The Chief Executive Officer (CEO) of FWSC, Benjamin Arthur, at a press briefing in Accra yesterday disclosed that data from the Controller and Accountant General’s Department (CAGD) revealed that the total wage bill for just July and August reduced by over GH¢190 million.
He explained that the wage bill for July witnessed a six per cent reduction over that of June, resulting in a cost saving of GH¢178.36 million, while the bill reduced by one per cent in August over the previous month, also resulting in GH¢18.45 million savings.
Mr Arthur said the success had been largely through the public sensitisation when institutions started conducting their own assessments of the payrolls, paving the way for the FWSC to validate the public workers on the Single Spine Salary Structure.
However, he equally attributed part of the gains to the effective measures put in place by the CAGD to ensure that workers’ numbers were linked to their Ghana cards to help remove ghost names from the payroll.
Mr Arthur said the commission had conducted the initial monitoring exercise in 17 institutions in Accra with a staff strength of 5,759.
The National Commission on Civic Education (NCCE) had the highest number of employees of 1,751 with the Ghana Book Development Council having the least number of staff of 17.
Initial analysis of the exercise from the institutions provided evidence of a decline in their wage bill.
The CEO of FWSC disclosed that an analysis of the institutions’ payroll revealed that the wage bill had been reduced by an average of 1.2 per cent from April when the exercise began and had translated into money equivalent of GH¢36.11 million from April to August 2023.
The reduction was from anomalies detected at the institutions.

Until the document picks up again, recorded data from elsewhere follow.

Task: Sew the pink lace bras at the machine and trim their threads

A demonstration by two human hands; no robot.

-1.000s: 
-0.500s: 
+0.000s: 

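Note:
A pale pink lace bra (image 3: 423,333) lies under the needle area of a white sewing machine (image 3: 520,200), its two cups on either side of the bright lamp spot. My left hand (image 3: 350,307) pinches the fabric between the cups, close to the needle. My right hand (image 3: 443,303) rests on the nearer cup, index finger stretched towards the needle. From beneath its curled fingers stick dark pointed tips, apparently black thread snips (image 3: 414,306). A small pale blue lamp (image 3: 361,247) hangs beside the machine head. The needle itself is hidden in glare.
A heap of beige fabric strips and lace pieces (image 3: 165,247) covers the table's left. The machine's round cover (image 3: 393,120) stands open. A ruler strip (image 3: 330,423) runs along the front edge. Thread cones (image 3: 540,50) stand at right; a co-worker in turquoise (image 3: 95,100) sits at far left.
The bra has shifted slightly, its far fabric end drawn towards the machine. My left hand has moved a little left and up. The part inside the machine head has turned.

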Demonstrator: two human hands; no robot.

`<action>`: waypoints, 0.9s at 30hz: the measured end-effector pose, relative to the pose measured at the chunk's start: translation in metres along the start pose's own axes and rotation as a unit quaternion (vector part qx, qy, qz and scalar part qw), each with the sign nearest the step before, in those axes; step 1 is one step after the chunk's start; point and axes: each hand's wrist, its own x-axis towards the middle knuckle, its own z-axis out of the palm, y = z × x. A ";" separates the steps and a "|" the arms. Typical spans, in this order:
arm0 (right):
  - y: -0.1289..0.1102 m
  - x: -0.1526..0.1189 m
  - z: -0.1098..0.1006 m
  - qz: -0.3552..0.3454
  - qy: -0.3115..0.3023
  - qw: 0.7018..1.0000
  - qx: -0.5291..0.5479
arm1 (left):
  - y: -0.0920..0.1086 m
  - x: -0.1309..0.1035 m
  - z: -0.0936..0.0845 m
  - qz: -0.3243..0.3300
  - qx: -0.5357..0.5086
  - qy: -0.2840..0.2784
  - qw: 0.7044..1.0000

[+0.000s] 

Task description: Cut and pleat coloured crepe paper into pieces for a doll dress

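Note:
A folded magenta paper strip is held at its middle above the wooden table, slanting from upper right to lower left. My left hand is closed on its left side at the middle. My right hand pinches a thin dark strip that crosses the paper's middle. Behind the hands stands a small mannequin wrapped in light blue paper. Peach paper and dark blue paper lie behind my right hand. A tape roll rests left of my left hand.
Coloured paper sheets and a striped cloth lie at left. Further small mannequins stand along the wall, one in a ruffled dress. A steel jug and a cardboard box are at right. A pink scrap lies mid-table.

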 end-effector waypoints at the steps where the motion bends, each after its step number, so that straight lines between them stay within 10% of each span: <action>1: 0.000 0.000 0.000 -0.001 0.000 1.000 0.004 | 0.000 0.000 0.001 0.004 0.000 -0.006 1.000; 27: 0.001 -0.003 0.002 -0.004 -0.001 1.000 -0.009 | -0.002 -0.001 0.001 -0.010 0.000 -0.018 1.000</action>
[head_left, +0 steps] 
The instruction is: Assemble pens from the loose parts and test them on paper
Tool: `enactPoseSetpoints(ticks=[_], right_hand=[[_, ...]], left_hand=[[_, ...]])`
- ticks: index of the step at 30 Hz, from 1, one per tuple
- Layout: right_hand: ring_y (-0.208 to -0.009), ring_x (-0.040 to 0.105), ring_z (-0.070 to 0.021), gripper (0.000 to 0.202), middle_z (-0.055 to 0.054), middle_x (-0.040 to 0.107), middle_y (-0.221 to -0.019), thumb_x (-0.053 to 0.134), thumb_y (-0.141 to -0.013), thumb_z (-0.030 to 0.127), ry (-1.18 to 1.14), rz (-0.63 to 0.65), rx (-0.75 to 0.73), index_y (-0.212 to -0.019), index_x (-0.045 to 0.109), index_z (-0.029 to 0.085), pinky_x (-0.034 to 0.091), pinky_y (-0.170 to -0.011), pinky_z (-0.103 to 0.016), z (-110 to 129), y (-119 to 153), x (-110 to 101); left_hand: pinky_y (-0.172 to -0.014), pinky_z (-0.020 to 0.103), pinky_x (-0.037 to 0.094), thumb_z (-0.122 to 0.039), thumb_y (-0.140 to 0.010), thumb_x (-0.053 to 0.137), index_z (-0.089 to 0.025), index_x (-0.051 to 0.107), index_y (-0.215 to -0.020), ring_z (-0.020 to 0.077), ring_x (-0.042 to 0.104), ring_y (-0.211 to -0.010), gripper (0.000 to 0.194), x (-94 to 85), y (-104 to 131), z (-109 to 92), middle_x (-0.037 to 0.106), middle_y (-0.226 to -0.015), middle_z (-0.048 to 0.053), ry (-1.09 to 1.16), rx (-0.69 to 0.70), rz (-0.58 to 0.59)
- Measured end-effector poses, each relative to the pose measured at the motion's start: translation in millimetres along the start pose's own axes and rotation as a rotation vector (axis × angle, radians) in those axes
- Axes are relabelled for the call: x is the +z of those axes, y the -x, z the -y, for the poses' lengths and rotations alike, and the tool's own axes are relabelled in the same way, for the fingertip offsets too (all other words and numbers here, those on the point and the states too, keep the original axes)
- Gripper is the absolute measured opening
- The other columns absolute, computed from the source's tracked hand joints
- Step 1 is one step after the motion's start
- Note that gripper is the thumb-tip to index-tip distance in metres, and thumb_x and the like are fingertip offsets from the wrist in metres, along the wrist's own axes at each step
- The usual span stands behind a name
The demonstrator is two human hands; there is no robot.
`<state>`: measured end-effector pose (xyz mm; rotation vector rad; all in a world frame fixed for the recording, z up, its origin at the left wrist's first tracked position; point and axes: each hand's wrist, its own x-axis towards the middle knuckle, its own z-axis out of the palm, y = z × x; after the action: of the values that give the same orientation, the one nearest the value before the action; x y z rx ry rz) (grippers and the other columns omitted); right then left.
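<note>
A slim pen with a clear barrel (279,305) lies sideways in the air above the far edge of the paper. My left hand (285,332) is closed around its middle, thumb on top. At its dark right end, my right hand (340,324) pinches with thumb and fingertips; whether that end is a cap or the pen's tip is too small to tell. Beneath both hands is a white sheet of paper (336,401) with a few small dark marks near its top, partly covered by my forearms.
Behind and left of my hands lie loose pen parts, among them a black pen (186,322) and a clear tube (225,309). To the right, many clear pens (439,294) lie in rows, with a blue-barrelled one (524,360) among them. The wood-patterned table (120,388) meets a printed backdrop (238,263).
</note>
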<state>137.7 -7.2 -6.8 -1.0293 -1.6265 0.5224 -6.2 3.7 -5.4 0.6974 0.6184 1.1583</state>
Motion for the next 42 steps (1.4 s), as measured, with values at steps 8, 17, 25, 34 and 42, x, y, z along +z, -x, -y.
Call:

Explaining further, Mr Arthur said, for instance, “The wage bill increased to GH¢32.5 million in April 2023 and with the commencement of the payroll monitoring exercise, it declined to GH¢31.9 million”.

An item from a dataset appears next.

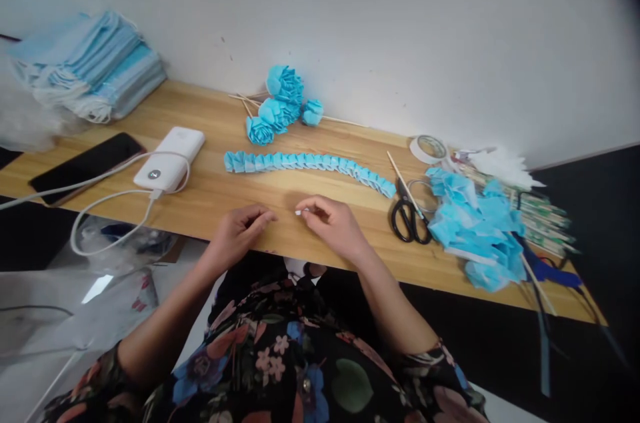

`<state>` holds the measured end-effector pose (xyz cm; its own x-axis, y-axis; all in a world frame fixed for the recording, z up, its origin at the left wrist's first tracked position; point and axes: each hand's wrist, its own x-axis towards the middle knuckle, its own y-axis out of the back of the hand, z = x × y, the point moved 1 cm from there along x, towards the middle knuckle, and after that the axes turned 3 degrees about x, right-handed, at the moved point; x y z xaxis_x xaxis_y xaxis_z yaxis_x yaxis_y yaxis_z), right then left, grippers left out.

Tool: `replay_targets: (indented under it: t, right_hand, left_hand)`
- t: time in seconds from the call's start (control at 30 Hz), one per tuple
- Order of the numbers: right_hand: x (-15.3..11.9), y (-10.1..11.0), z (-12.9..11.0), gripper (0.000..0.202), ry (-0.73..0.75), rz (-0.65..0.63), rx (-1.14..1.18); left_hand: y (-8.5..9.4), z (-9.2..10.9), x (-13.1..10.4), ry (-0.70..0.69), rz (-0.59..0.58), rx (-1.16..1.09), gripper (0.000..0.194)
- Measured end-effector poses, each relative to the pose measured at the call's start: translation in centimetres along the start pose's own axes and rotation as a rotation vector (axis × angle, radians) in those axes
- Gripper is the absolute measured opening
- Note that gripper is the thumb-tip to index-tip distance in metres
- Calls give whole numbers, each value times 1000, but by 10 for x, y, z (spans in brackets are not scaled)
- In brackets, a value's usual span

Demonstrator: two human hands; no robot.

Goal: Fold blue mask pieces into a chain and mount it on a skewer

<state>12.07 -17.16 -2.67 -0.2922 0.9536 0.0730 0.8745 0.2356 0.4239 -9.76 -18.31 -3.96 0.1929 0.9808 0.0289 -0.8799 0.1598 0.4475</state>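
My right hand (333,223) is closed in a pinch over the desk's front part, with a small white piece (299,212) at the fingertips, too small to name. Just left of it, my left hand (244,226) has its thumb and fingers drawn together. Whether something lies between them I cannot make out. Beyond both hands stretches a long pleated strip (310,162) of light-blue material, curving down at its right end. Behind the strip lie several blue handmade flowers (277,113) on thin wooden sticks.
Black-handled scissors (411,220) lie right of my hands, beside crumpled blue material (475,223) and a tape roll (429,148). At left are a white power bank (170,158) with a cable, a dark phone (87,166) and stacked blue face masks (100,66). A wall stands behind.
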Motion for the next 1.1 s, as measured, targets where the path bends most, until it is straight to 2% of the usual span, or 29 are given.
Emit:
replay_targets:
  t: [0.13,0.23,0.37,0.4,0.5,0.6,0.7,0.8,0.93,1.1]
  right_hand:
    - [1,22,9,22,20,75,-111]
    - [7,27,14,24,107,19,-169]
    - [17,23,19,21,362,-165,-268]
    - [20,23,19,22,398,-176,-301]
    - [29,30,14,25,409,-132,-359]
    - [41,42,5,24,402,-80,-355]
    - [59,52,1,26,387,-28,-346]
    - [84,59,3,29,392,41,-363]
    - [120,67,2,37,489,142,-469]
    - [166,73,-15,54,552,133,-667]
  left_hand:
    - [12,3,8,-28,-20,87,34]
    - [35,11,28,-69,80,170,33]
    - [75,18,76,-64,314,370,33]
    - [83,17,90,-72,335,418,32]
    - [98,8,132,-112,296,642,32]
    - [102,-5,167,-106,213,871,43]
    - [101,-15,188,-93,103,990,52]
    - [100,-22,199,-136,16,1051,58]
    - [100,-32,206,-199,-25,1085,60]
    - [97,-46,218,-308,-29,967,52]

He said findings from eight institutions also found anomalies which could be rectified to save the country about GH¢252,188.38 per month.

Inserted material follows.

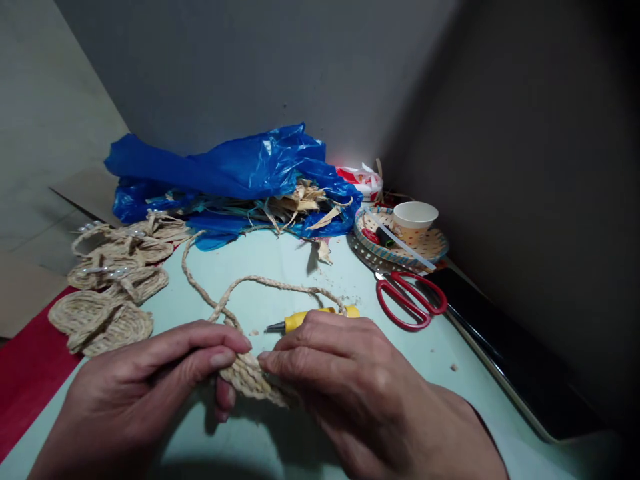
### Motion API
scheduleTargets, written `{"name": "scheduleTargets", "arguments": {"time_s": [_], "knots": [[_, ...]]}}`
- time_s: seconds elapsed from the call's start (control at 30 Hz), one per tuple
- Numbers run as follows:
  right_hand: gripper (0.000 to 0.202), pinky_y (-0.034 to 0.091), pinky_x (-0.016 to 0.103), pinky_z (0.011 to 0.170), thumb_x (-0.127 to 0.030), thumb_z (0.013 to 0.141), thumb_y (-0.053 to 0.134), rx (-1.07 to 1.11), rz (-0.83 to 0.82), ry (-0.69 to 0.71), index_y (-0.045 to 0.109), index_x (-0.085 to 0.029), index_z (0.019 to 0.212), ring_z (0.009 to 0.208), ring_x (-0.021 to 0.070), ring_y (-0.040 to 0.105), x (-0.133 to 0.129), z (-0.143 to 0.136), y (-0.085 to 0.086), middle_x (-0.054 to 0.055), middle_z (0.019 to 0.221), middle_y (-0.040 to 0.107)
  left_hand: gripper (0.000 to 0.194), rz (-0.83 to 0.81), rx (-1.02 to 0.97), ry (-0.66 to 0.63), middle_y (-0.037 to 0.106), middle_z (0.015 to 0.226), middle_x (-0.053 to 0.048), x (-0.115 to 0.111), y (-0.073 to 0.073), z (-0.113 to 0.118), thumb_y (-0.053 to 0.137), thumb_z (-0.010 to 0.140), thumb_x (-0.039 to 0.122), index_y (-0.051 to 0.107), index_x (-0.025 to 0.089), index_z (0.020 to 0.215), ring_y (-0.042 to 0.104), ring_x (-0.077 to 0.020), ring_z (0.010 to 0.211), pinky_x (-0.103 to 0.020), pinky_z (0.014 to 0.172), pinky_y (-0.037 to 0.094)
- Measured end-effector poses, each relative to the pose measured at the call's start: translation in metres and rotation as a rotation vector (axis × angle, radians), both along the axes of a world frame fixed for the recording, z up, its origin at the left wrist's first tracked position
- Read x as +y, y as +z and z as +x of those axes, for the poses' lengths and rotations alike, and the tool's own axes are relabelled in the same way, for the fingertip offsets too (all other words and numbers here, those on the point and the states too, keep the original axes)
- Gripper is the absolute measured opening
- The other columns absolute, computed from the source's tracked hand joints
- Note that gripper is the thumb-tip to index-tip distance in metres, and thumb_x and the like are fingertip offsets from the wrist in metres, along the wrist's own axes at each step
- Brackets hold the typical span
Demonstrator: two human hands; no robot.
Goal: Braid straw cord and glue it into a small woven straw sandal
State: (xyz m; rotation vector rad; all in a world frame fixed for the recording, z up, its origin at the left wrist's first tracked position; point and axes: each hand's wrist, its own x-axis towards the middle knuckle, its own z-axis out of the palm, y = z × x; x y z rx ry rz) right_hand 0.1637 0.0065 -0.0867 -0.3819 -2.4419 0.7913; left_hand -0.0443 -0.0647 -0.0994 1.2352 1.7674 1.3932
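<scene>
Both hands meet at a small piece of coiled straw braid (253, 381) near the table's front. My left hand (165, 377) pinches its upper left edge between thumb and forefinger, with another fingertip below. My right hand (345, 380) has its fingers pressed together on the right side of the piece, partly covering it. A twisted straw cord (267, 283) rises from the piece; one stretch loops right behind my right hand, another runs up left towards the blue bag. Behind my right hand lies a yellow tool with a dark pointed tip (295, 321), partly hidden.
Several braided straw pieces (107, 320), some with pearl-like beads, lie left. Behind is a blue plastic bag (225, 163) with dry husks. At right are red-handled scissors (413, 300), a woven tray (435, 250) holding a paper cup (415, 217), and a dark flat device (510, 353).
</scene>
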Motion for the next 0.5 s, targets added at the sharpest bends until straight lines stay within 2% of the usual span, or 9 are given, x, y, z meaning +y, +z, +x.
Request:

Mr Arthur said the commission was yet to move to the bigger institutions and expressed the hope that the wage bill would significantly be reduced to enable the country to save more money for other developmental projects.
Touching on the anomalies, the CEO said FWSC had detected many cases of workers changing their ages to purportedly cheat the system.
“We found out that a number of people continue to change their dates of birth.
There are instances where an individual will be bearing about three to four dates of birth.
One on their payroll, another on their management data, one from the individual himself and other one from social security,” Mr Arthur stated.
He said, certainly, that caused an increase in the wage bill as staff who were supposed to go on retirement at an earlier date were maintained on the payroll for much longer periods than expected, thereby draining the coffers of the country and denying younger ones the opportunity to be employed.
Another anomaly, there were some persons with official accommodations and still taking accommodation allowance, others using official cars and still taking vehicle allowance, among others.
“Education and qualification fraud were also found, which inevitably caused increases to the wage bill through higher grades and salaries, which were not honestly earned by the identified workers as they did not merit to be placed on such levels,” he stated.
Mr Arthur added that some of the institutions had unapproved structures that were being used to unfairly place their staff at an advantage on the Single Spine Pay Policy (SSPP), resulting in higher salaries paid than what was negotiated.
The CEO commended the management of the institutions for their cooperation which had provided successful results so far.
Mr Arthur, however, called on them to delve deeper into the anomalies detected to save the country’s payroll from unearned salaries.
“As a matter of urgency, they are to take immediate steps to rectify all anomalies as indicated through the commission’s observation and findings before punitive measures were taken against them”.
The payroll monitoring exercise which commenced in April, this year, is aimed at sanitising the Public Sector Payroll by identifying and expunging any existing fraud and anomalies on the payroll to ensure that only approved salaries and allowances were being paid to deserving beneficiaries.
A successful exercise was estimated to save the country an annual estimated 10 billion cedis from unearned salaries.